Here’s another of my favorite cases: In the 1990s LEGO’s sales were declining and executives were scared by big research studies showing that Digital Natives were increasingly distractible and in search of instant gratification. Swayed by this data, LEGO was considering dumbing down its toys, making the kits simpler and even perhaps increasing the size of its iconic brick. But then Small Data convinced LEGO to do an abrupt pivot, going the other direction completely, after senior leaders visited the homes of their young users and talked to them about hobbies and leisure. In the introduction to this book, you will read about how the critical “datapoint” was an old pair of Adidas worn by an 11-year-old German skateboarder. LEGO leaders eventually embraced the aspirational desires of the geeks who wanted kits that were worthy of their talents, and designed larger kits with more complex features.
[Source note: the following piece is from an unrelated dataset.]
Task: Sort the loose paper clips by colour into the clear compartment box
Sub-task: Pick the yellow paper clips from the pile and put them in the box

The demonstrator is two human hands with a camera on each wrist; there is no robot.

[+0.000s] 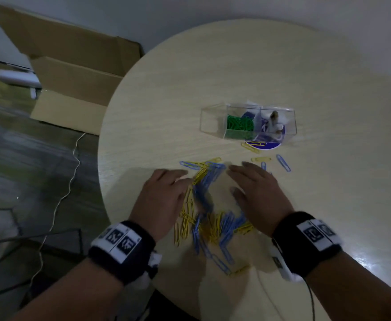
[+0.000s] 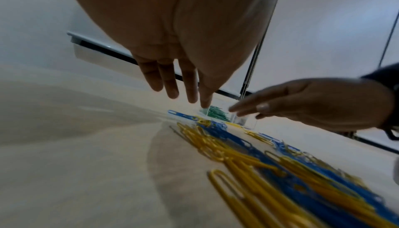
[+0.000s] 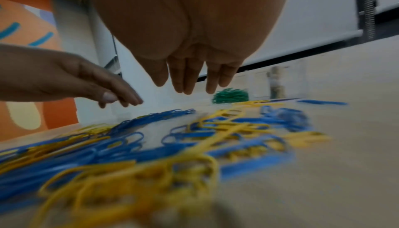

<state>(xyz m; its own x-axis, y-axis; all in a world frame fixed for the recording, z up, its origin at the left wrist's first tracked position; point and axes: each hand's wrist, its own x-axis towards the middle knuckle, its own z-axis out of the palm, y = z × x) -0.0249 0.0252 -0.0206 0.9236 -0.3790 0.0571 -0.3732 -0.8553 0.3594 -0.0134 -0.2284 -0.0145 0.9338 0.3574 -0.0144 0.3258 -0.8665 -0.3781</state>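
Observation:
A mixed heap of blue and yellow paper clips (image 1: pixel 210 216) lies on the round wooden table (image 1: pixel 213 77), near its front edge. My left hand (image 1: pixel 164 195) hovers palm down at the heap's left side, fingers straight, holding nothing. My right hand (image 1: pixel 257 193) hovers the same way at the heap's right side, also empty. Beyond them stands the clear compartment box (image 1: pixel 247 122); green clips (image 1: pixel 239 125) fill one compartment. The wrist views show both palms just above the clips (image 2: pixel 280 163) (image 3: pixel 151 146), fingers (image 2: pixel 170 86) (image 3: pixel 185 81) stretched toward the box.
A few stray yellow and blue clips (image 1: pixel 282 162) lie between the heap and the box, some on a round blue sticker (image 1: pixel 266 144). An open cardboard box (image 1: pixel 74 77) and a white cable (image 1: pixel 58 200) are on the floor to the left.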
A few years ago, a 10-year-old family friend proudly showed me his completed LEGO model of the Taj Mahal. It remains the largest set LEGO has ever produced, with over 5900 bricks. When he received the kit, construction commenced immediately. I’m not even sure he waited for the end of his party. The next day he awakened spontaneously at 4 a.m. and worked until school started at 7, and the first thing he did after school at 3:00 p.m. was to head to his room to start again. And he did that the next day. And the next and the next. He finished in 4 days. The price of the kit? $300 at the time. For a kid’s toy. And today the kits are collectors’ items with prices of $3000 or more. LEGO executives, hearing my young friend’s reaction to this complex challenge would suffer from a sweaty brow and dry mouth, thinking about how narrowly they dodged the Big Data–inspired mistake of dumbing down their kits.

Our businesses will not improve through Big Data alone. We need to follow Martin and explore Rich Data. Deep Data. Even if it comes in the form of Small Data.

Our businesses will be better for it.